As we enter into the third year of the global pandemic, and consider all that it has changed in New Zealand, its imperative that we recognise the value of School Based Health Centres.

Children and Adolescents everywhere have seen a raft of changes and disruptions to their schooling. The traditional rite of passage for senior students has seen them miss out on some of the most significant and memorable experiences of their schooling; the school ball, school camps, graduation ceremonies, and school celebrations. The social isolation experienced by students who thrive upon being with and around peers as they learn has deeply impacted many tamariki and rangatahi across Aotearoa. As schools return to a new sense of normalcy in 2022, there is still a degree of uncertainty around how long schools may stay open for if and when Omicron and further strains of Covid 19 take hold. 

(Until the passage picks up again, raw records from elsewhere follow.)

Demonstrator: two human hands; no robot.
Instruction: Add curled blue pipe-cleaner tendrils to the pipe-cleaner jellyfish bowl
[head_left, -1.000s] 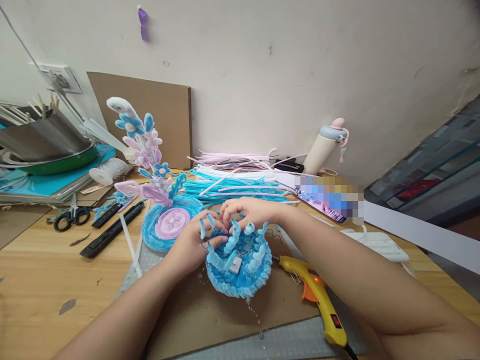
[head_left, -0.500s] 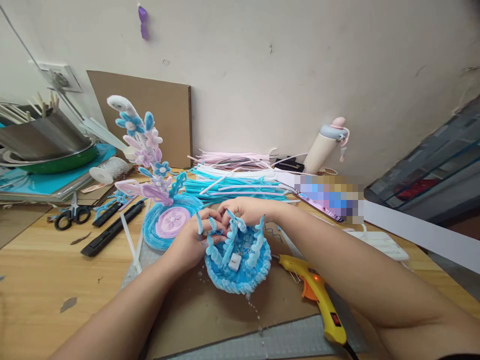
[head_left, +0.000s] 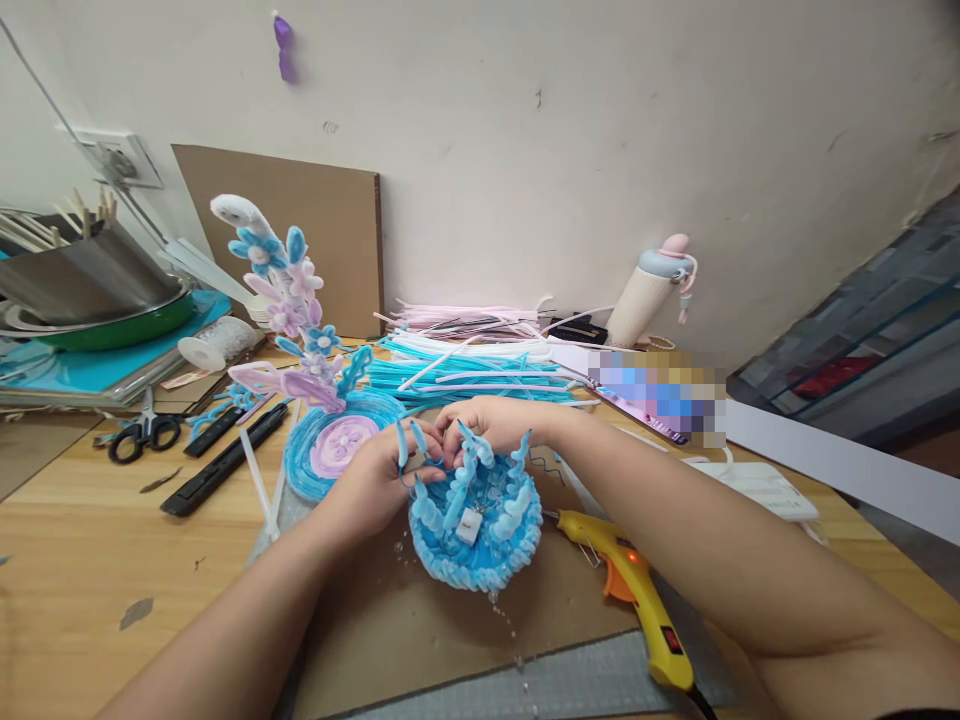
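Note:
A round blue piece of fuzzy chenille stems [head_left: 472, 575], with curly stems standing up from it, sits on the cardboard in front of me. Inside it lies a small white block [head_left: 469, 525]. My left hand [head_left: 379, 475] is at its left back edge, fingers closed around a blue chenille stem [head_left: 403, 445]. Just beyond the standing curls, my right hand [head_left: 491, 424] is pinched together with its fingertips against those of my left hand. Curls and fingers hide what the right fingertips hold. A string of clear beads [head_left: 510, 625] trails off the front.
A yellow glue gun [head_left: 637, 590] with a lit orange light lies at the right. Blue, white and pink chenille stems [head_left: 465, 370] are piled behind. A flower-decorated blue disc stand [head_left: 300, 470], scissors [head_left: 146, 430] and a black cutter [head_left: 225, 460] are at left; a bottle [head_left: 649, 295] stands behind.
My left fingers have shifted slightly at the back left edge, and the blue stem by them leans a little differently. My right hand stays nearly in place.

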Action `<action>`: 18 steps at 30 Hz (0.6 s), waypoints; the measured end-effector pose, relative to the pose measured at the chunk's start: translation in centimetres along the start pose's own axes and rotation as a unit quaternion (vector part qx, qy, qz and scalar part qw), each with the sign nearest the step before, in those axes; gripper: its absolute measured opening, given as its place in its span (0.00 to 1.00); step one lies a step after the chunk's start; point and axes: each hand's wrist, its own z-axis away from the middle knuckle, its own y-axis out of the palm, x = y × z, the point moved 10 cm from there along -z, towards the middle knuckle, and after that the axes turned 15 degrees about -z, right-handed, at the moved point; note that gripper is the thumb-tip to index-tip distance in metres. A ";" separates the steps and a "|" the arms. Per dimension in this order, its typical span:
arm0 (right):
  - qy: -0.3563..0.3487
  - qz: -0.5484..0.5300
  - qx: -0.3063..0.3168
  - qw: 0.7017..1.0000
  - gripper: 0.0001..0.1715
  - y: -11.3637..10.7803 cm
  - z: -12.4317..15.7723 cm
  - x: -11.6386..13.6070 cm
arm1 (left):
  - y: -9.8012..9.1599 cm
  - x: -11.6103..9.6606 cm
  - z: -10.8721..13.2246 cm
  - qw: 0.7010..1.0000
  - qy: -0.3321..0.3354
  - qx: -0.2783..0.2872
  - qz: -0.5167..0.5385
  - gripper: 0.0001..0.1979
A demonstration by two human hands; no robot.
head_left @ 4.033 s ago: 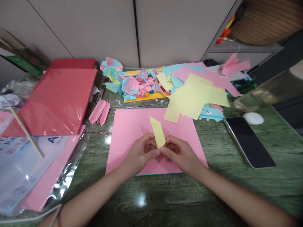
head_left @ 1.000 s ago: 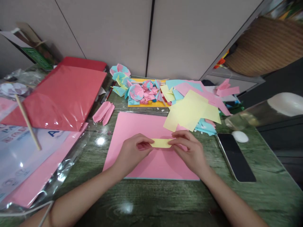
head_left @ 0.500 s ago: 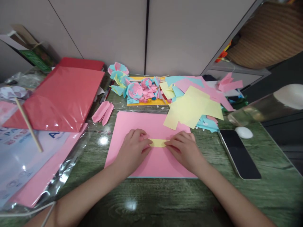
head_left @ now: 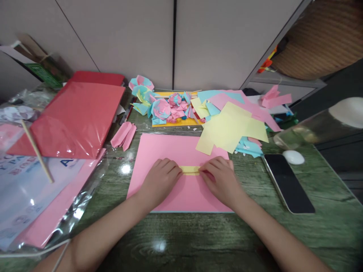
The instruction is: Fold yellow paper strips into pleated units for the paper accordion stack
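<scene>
A narrow yellow paper strip [head_left: 190,170] lies across the pink paper sheet [head_left: 170,145], with a lengthwise crease or folded edge along it. My left hand [head_left: 161,178] pinches the strip's left end, its fingers bent and pressed together. At the other end, my right hand [head_left: 219,177] grips the strip between thumb and fingers. Both ends of the strip are hidden under the fingertips. Beneath the pink sheet a thin blue edge shows along the front.
Yellow paper pieces [head_left: 227,128] overlap the sheet's back right corner. Folded paper flowers [head_left: 161,108] lie behind it. A folded pink paper piece [head_left: 124,135] and red packet [head_left: 76,117] are left; a phone [head_left: 287,183] and white oval object [head_left: 293,157] are right.
The fingers of my left hand have closed in together at the strip's end. A crease line now shows along the strip, which was plain before. The camera view has shifted slightly.
</scene>
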 end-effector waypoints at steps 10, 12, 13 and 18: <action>0.023 -0.011 -0.022 0.999 0.03 -0.1 0.0 -1.0 | -0.1 0.7 -0.1 0.997 -0.067 0.017 0.041 0.08; 0.035 -0.019 -0.024 0.999 0.02 0.1 0.0 -1.4 | 0.0 0.9 0.0 0.995 -0.074 0.026 0.061 0.06; 0.043 -0.021 -0.023 0.999 0.01 0.2 0.0 -1.6 | 0.1 1.0 0.0 0.994 -0.077 0.031 0.072 0.05; 0.061 -0.044 -0.012 0.997 0.02 0.5 -0.1 -2.0 | 0.3 1.4 0.0 0.987 -0.085 0.038 0.134 0.03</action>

School based health centres play a pivotal role in taking stock of students wellbeing, their academic progress, and what supports need to be put in place to help students move from surviving to thriving. 

SBHC are ideally placed to meet the needs of students. They are located on school, making access to Health, Social and Pastoral care easily accessible. They are staffed by multi-disciplinary professionals such as School Nurses, Guidance Counsellors, Educational Psychologists, GP's, Physios, Deans, Tutors, Social Workers, Youth Workers, Family Planning Nurses, and their work is further enhanced by administrators and support staff who play a vital role within the team keeping everything running smoothly. 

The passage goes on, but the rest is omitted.